Futuristische Zukunftsvisionen, R-Strategien und Best-Practice-Lösungen: Auf dem Weg in die Zukunft begreift die deutsche Automobilindustrie die Kreislaufwirtschaft als ihr Herzstück. Sonderabfallwissen hat sich in Deutschlands wichtigem Wirtschaftszweig umgeschaut.

  • Die deutsche Automobilindustrie steht inmitten eines tiefgreifenden zirkularwirtschaftlichen Wandlungsprozesses.
  • „Design for Sustainability“ definiert eine kreislaufwirtschaftliche Strategie, die den gesamten Kfz-spezifischen Produktions- und Verwertungsprozess von der Konzeption bis zum Recycling einer ganzheitlichen Betrachtung unterzieht und Kreislaufwirtschaft als Herzstück einer zukunftsfähigen Automobilwirtschaft begreift.
  • Von der digitalen Vernetzung bis zur Realisierung technologischer Innovationen: Kompetenztransfer ist Informationstransfer und alle Produktionsphasen sind Wertschöpfungsstufen.
  • Viele Best-Practice-Beispiele der Gegenwart zeigen: Die Automobilbranche steht nicht nur vor großen Aufgaben, sondern auch vor großen Möglichkeiten.
  • Die Realisierung technologischer und wirtschaftlicher Zukunftsvisionen geht über rein unternehmerische Belange hinaus. Nicht nur für die Branche allein gilt: Ganzheitlich denken, vernetzt handeln.

Herzstück der Kreislaufwirtschaft: „Design for Sustainability“

In Deutschland ist die Automobilindustrie ein zentraler Wirtschaftsfaktor. Und das nicht nur, weil man hier auf eine lange, weltweit wegweisende Tradition samt beachtlicher technologischer Innovationsgeschichte zurückblicken kann, sondern auch, weil das Bewusstsein dafür tief im gesellschaftlichen Selbstverständnis verankert ist.
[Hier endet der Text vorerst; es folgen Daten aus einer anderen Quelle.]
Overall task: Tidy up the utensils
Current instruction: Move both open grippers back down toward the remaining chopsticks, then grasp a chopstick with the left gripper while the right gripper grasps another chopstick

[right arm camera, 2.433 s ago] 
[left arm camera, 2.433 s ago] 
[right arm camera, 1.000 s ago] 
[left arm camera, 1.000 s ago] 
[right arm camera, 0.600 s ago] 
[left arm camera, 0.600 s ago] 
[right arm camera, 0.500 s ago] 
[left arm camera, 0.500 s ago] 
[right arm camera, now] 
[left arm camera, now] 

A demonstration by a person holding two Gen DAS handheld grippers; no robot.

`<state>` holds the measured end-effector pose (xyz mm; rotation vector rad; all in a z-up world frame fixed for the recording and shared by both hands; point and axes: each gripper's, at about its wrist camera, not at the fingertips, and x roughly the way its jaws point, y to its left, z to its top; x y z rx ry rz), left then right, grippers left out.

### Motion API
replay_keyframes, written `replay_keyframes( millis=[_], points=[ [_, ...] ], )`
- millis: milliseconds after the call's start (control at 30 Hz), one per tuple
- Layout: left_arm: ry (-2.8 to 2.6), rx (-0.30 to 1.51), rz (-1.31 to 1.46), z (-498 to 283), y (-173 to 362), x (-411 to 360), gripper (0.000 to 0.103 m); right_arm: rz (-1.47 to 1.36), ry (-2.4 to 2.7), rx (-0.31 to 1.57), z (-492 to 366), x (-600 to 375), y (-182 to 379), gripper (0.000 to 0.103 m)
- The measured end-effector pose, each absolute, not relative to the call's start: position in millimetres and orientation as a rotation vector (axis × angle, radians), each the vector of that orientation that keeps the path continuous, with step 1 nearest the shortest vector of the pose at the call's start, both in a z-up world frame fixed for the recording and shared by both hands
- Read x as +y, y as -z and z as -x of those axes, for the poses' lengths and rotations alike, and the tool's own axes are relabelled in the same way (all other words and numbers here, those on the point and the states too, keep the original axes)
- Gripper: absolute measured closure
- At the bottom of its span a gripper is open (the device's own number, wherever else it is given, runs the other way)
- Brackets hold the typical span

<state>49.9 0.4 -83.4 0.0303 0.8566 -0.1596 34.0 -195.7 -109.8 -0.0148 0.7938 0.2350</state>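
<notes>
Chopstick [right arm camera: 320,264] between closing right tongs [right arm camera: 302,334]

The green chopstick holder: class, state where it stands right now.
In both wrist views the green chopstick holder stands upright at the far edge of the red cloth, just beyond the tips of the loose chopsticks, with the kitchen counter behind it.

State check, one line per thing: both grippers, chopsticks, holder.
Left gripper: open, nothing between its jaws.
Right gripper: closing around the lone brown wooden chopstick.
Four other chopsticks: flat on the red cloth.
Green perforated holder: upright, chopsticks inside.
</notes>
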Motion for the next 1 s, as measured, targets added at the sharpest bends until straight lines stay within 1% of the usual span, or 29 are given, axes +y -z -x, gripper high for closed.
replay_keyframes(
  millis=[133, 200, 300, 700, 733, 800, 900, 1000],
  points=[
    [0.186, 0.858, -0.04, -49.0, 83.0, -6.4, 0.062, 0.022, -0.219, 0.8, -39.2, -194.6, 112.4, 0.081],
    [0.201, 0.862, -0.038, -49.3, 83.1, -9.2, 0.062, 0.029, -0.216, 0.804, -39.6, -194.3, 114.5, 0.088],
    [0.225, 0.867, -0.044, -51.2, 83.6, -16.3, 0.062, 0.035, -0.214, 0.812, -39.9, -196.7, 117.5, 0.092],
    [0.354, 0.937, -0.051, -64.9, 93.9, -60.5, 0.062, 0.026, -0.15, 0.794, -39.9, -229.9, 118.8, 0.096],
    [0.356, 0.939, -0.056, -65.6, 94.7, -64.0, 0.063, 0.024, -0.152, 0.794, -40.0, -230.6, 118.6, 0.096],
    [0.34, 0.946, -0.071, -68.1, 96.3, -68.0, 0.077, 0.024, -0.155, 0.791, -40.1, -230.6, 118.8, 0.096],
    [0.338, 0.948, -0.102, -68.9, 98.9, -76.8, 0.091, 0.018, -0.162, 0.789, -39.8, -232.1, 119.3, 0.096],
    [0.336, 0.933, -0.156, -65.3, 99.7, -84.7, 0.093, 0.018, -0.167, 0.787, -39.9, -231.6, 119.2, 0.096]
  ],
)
Doch seit geraumer Zeit steht die Branche vor großen Herausforderungen: in der dynamischen Anfangsphase eines tiefgreifenden und langfristig wirkenden Strukturwandels. Der Kfz-Verkehr von morgen wird ein anderer als der von heute sein. Elektrifizierung, Digitalisierung, Vernetzung und Automatisierung spielen dabei nicht nur mit Blick auf Wertschöpfung, Beschäftigungspolitik und technologischen Innovationsausbau, sondern auch bei der Erreichung einer notwendig angestrebten Klimaneutralität eine maßgebliche Rolle. In ihrer Gesamtheit werden all diese Teilaspekte und das Meistern der mit ihnen verbundenen Herausforderungen über die Zukunftsfähigkeit der Branche entscheiden.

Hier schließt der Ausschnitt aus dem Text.